━━━ GIVEN DATA ━━━
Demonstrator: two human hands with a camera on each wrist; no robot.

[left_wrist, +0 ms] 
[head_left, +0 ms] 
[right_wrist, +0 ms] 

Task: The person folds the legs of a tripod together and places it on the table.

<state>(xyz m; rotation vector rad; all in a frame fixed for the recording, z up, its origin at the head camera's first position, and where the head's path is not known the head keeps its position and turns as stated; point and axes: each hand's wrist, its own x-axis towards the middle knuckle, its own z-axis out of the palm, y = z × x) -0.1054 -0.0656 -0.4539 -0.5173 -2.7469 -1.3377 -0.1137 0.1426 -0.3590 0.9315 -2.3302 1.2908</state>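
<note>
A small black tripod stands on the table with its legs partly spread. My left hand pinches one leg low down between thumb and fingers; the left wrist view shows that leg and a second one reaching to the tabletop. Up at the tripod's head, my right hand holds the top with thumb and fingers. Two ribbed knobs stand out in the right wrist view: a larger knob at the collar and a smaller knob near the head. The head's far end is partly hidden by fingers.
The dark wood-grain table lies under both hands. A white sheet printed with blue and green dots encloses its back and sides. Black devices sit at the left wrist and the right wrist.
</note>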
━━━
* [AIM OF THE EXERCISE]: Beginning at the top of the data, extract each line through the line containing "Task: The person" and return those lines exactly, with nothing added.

* [ANSWER TO THE PROBLEM]:
Demonstrator: two human hands with a camera on each wrist; no robot.

[left_wrist, +0 ms] 
[head_left, +0 ms] 
[right_wrist, +0 ms] 

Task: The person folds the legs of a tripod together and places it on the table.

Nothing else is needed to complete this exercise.